Task to carry out
The result should be all the records, exact and complete, without a single picture.

=== Section Start ===

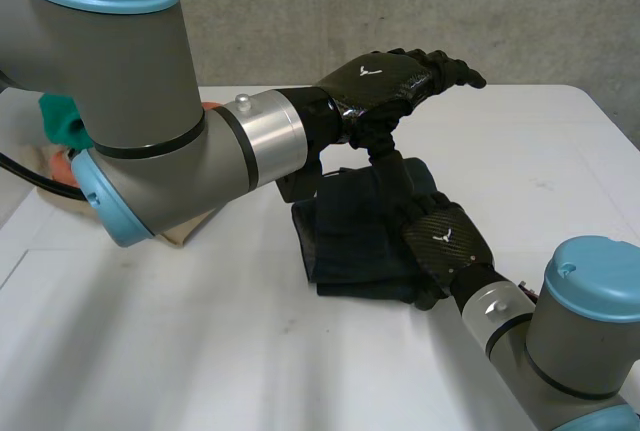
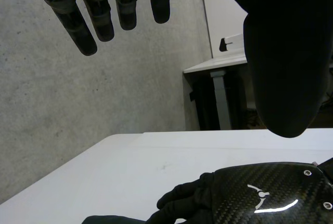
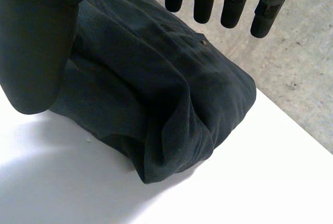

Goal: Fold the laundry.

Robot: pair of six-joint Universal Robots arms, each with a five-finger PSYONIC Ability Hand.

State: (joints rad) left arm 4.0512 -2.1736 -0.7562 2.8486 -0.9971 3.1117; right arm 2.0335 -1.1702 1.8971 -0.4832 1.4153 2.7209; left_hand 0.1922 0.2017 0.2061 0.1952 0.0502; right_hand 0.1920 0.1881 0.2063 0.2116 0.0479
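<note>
I see my left hand (image 1: 385, 81) raised off the white table (image 1: 200, 351), fingers straight and relaxed, holding nothing. Just below it is my right hand (image 1: 445, 241), fingers straight and thumb apart, gripping nothing. The folded dark garment (image 3: 171, 94) lies under its palm and fingertips.

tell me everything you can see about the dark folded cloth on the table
The dark navy folded cloth is a thick, soft bundle of several layers. It looks like a woven, cotton-like fabric, with a rounded fold at one end. It lies flat on the white table, about mid-table. The right hand lies over its near corner with fingers straight. The left hand is raised open above it.
</note>
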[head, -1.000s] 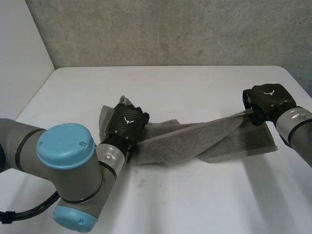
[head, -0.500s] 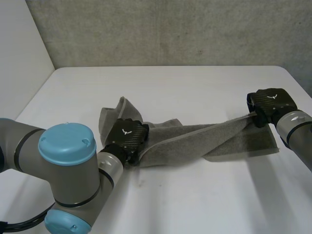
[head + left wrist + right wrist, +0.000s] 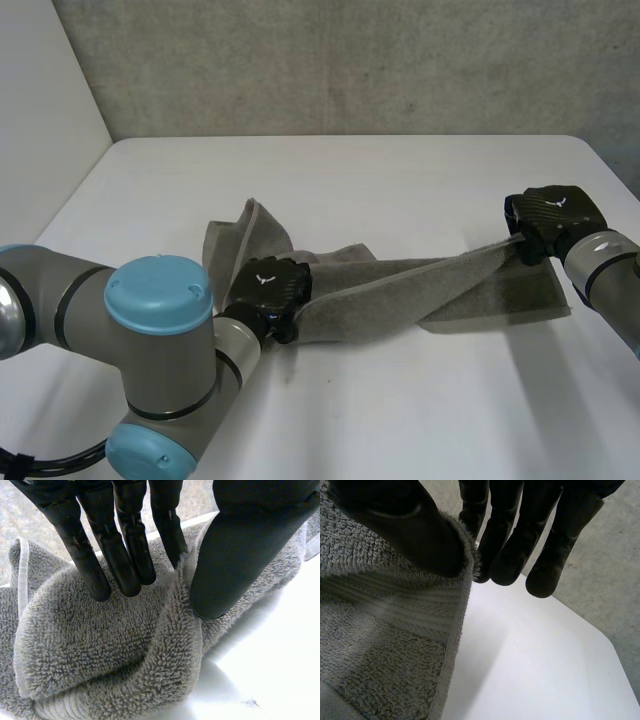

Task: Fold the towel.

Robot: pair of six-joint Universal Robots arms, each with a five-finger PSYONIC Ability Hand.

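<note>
A grey towel (image 3: 400, 290) is seen stretched across the white table (image 3: 400, 420) between 2 black hands, the fold only begun. The left hand (image 3: 268, 290) is clamped on a bunched ridge of cloth near the towel's left end, with the fingers (image 3: 125, 550) pressed on one side of the ridge and the thumb (image 3: 240, 555) on the other. The right hand (image 3: 548, 215) is held above the table at the towel's right end, where a hemmed edge is pinched between thumb and nearest finger while the remaining fingers are left almost straight.

A twisted band is raised off the table between the 2 grips, a flat layer is left lying beneath it at the right, and a loose flap is heaped beyond the left hand. No tidy fold can be made out – by the look of it, the lifted layer has yet to be laid down, squared and released.

Against the view of 1 second ago, the left hand has been drawn nearer the robot, so that more of the flap is uncovered – and the right hand has been shifted slightly outward and lower, with the band pulled straighter
</note>
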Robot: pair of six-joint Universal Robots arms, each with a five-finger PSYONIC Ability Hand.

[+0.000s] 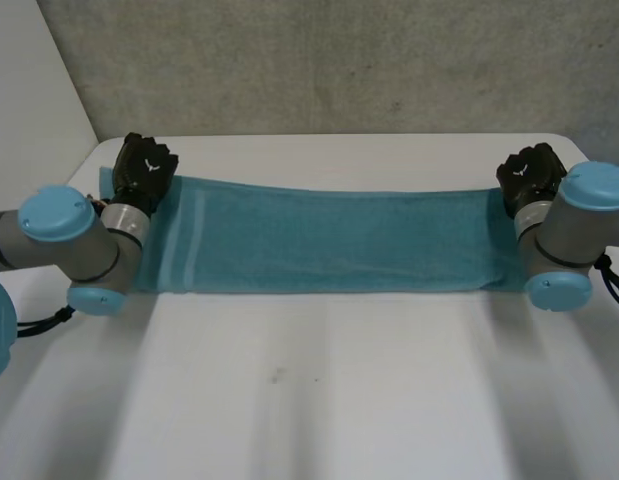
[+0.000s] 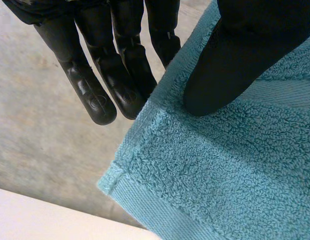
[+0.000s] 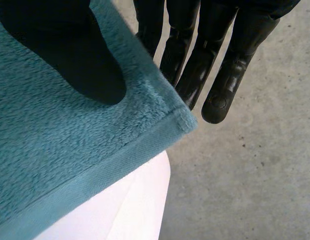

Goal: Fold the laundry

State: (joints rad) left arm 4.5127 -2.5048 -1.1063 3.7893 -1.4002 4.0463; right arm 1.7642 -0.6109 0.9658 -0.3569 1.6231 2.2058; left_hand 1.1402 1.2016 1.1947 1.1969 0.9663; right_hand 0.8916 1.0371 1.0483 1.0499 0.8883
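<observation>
A teal towel [image 1: 329, 245] lies as a long folded strip across the far part of the white table [image 1: 319, 400]. My left hand [image 1: 144, 170] holds the towel's far left corner. In the left wrist view the thumb [image 2: 220, 75] presses on top of the towel [image 2: 220, 175] and the fingers [image 2: 94, 95] reach under its edge. My right hand [image 1: 529, 175] holds the far right corner. In the right wrist view its thumb [image 3: 79, 60] sits on the towel [image 3: 54, 160] with the fingers [image 3: 220, 95] below the corner.
A grey concrete wall [image 1: 339, 60] stands behind the table's far edge. Grey floor [image 3: 245, 175] shows beyond the table's right end [image 3: 134, 210]. Both forearms rest over the towel's short ends. The near half of the table is bare white.
</observation>
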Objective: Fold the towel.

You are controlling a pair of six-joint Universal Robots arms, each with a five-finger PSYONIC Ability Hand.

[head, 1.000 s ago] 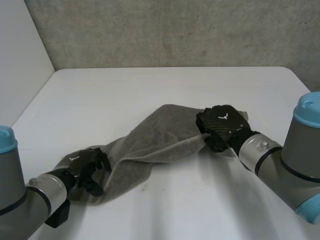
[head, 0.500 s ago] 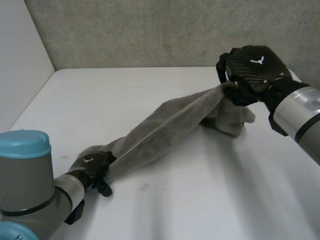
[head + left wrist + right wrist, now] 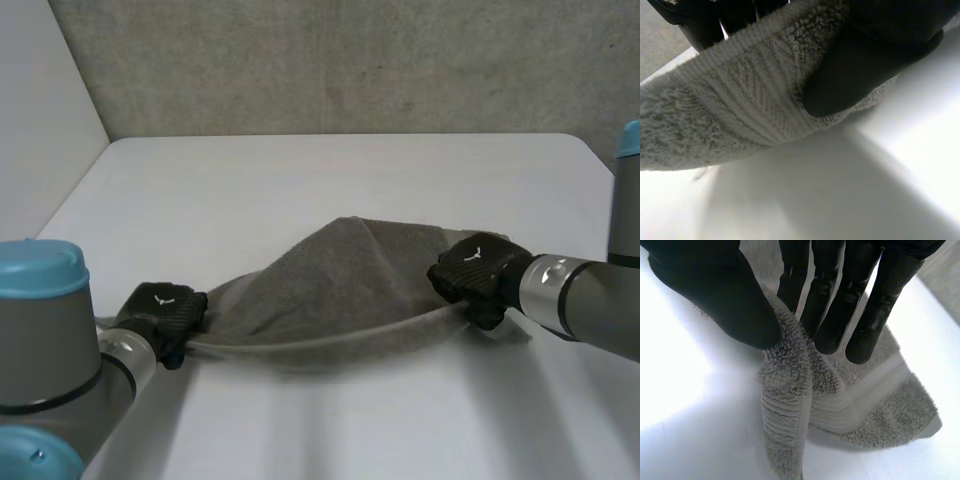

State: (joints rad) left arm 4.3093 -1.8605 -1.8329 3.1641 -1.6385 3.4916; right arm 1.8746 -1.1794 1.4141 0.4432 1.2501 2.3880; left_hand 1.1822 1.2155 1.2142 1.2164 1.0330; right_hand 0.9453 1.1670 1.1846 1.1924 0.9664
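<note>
A grey towel [image 3: 335, 290] lies stretched between my two hands on the white table [image 3: 300, 180], bunched into a low hump with its near edge drawn taut. My left hand [image 3: 163, 312] pinches the towel's left end; in the left wrist view the thumb [image 3: 850, 75] presses the ribbed hem [image 3: 750, 95] against the fingers. My right hand [image 3: 475, 275] holds the right end. In the right wrist view its thumb [image 3: 725, 300] and fingers [image 3: 840, 315] pinch a fold of the towel [image 3: 790, 405], and a loose corner lies on the table beyond the fingertips.
A white wall panel [image 3: 40, 120] stands along the table's left side and a grey concrete wall [image 3: 350, 60] behind its far edge. Bare tabletop lies beyond the towel and in front of it.
My right hand rose high with its end of the towel, then came down to the table nearer me. The left hand closed on the left end. The towel now spans sideways, pulled straight.
</note>
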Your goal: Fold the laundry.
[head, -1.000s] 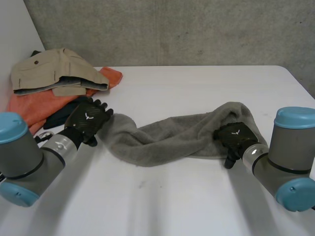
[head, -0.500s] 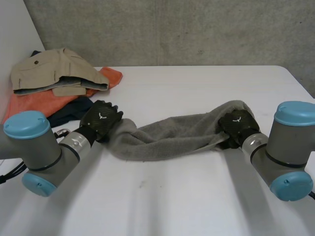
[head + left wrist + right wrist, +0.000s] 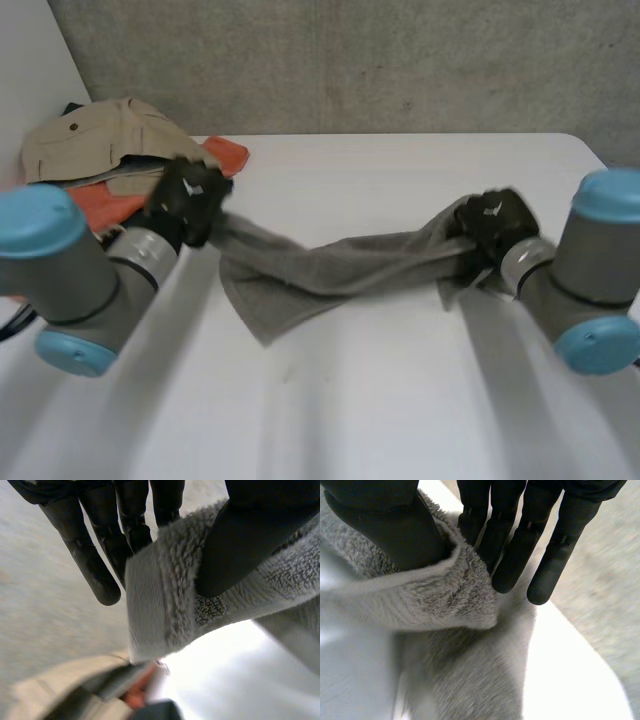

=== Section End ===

Exercise answer
Goal: Fold the laundry.

Robot: pair of six-joint Universal Robots arms, each with a five-finger PSYONIC Ability Hand.

State: (joints rad) left arm 4.0512 -2.1736 -0.7562 2.8486 -0.9971 3.1117; right arm 2.0335 -1.1702 1.8971 -0.4832 1.4153 2.7209; left_hand 0.1922 0.2017 0.2061 0.1952 0.0502; right_hand 0.1920 0.1881 0.2063 0.2116 0.0479
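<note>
I see my left hand (image 1: 385, 81) raised off the white table (image 1: 200, 351), fingers straight and relaxed, holding nothing. Just below it is my right hand (image 1: 445, 241), fingers straight and thumb apart, gripping nothing. The folded dark garment (image 3: 171, 94) lies under its palm and fingertips.

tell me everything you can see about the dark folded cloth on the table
The dark navy folded cloth is a thick, soft bundle of several layers. It looks like a woven, cotton-like fabric, with a rounded fold at one end. It lies flat on the white table, about mid-table. The right hand lies over its near corner with fingers straight. The left hand is raised open above it.
</note>
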[head, -1.000s] 
[head, -0.500s] 
[head + left wrist + right wrist, +0.000s] 

Task: Fold the towel.

Robot: pair of six-joint Universal Robots arms, each with a five-finger PSYONIC Ability Hand.

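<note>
A grey towel (image 3: 400, 290) is seen stretched across the white table (image 3: 400, 420) between 2 black hands, the fold only begun. The left hand (image 3: 268, 290) is clamped on a bunched ridge of cloth near the towel's left end, with the fingers (image 3: 125, 550) pressed on one side of the ridge and the thumb (image 3: 240, 555) on the other. The right hand (image 3: 548, 215) is held above the table at the towel's right end, where a hemmed edge is pinched between thumb and nearest finger while the remaining fingers are left almost straight.

A twisted band is raised off the table between the 2 grips, a flat layer is left lying beneath it at the right, and a loose flap is heaped beyond the left hand. No tidy fold can be made out – by the look of it, the lifted layer has yet to be laid down, squared and released.

Against the view of 1 second ago, the left hand has been drawn nearer the robot, so that more of the flap is uncovered – and the right hand has been shifted slightly outward and lower, with the band pulled straighter
</note>
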Robot: pair of six-joint Universal Robots arms, each with a five-finger PSYONIC Ability Hand.

[+0.000s] 
[+0.000s] 
[+0.000s] 

Goal: Fold the laundry

State: (joints rad) left arm 4.5127 -2.5048 -1.1063 3.7893 -1.4002 4.0463; right arm 1.7642 -0.6109 0.9658 -0.3569 1.6231 2.2058; left_hand 1.1402 1.2016 1.1947 1.1969 0.9663; right_hand 0.8916 1.0371 1.0483 1.0499 0.8883
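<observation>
A teal towel [image 1: 329, 245] lies as a long folded strip across the far part of the white table [image 1: 319, 400]. My left hand [image 1: 144, 170] holds the towel's far left corner. In the left wrist view the thumb [image 2: 220, 75] presses on top of the towel [image 2: 220, 175] and the fingers [image 2: 94, 95] reach under its edge. My right hand [image 1: 529, 175] holds the far right corner. In the right wrist view its thumb [image 3: 79, 60] sits on the towel [image 3: 54, 160] with the fingers [image 3: 220, 95] below the corner.
A grey concrete wall [image 1: 339, 60] stands behind the table's far edge. Grey floor [image 3: 245, 175] shows beyond the table's right end [image 3: 134, 210]. Both forearms rest over the towel's short ends. The near half of the table is bare white.
</observation>
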Objective: Fold the towel.

You are controlling a pair of six-joint Universal Robots arms, each with a five-finger PSYONIC Ability Hand.

[head, 1.000 s ago] 
[head, 0.500 s ago] 
[head + left wrist + right wrist, now] 

State: (joints rad) left arm 4.3093 -1.8605 -1.8329 3.1641 -1.6385 3.4916; right arm 1.8746 -1.1794 1.4141 0.4432 1.2501 2.3880; left_hand 1.1822 1.2155 1.2142 1.2164 1.0330; right_hand 0.9453 1.1670 1.1846 1.1924 0.9664
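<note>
A grey towel [image 3: 335, 290] lies stretched between my two hands on the white table [image 3: 300, 180], bunched into a low hump with its near edge drawn taut. My left hand [image 3: 163, 312] pinches the towel's left end; in the left wrist view the thumb [image 3: 850, 75] presses the ribbed hem [image 3: 750, 95] against the fingers. My right hand [image 3: 475, 275] holds the right end. In the right wrist view its thumb [image 3: 725, 300] and fingers [image 3: 840, 315] pinch a fold of the towel [image 3: 790, 405], and a loose corner lies on the table beyond the fingertips.
A white wall panel [image 3: 40, 120] stands along the table's left side and a grey concrete wall [image 3: 350, 60] behind its far edge. Bare tabletop lies beyond the towel and in front of it.
My right hand rose high with its end of the towel, then came down to the table nearer me. The left hand closed on the left end. The towel now spans sideways, pulled straight.
</note>
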Your goal: Fold the laundry.
[head, -1.000s] 
[head, -0.500s] 
[head + left wrist + right wrist, +0.000s] 

The output is complete.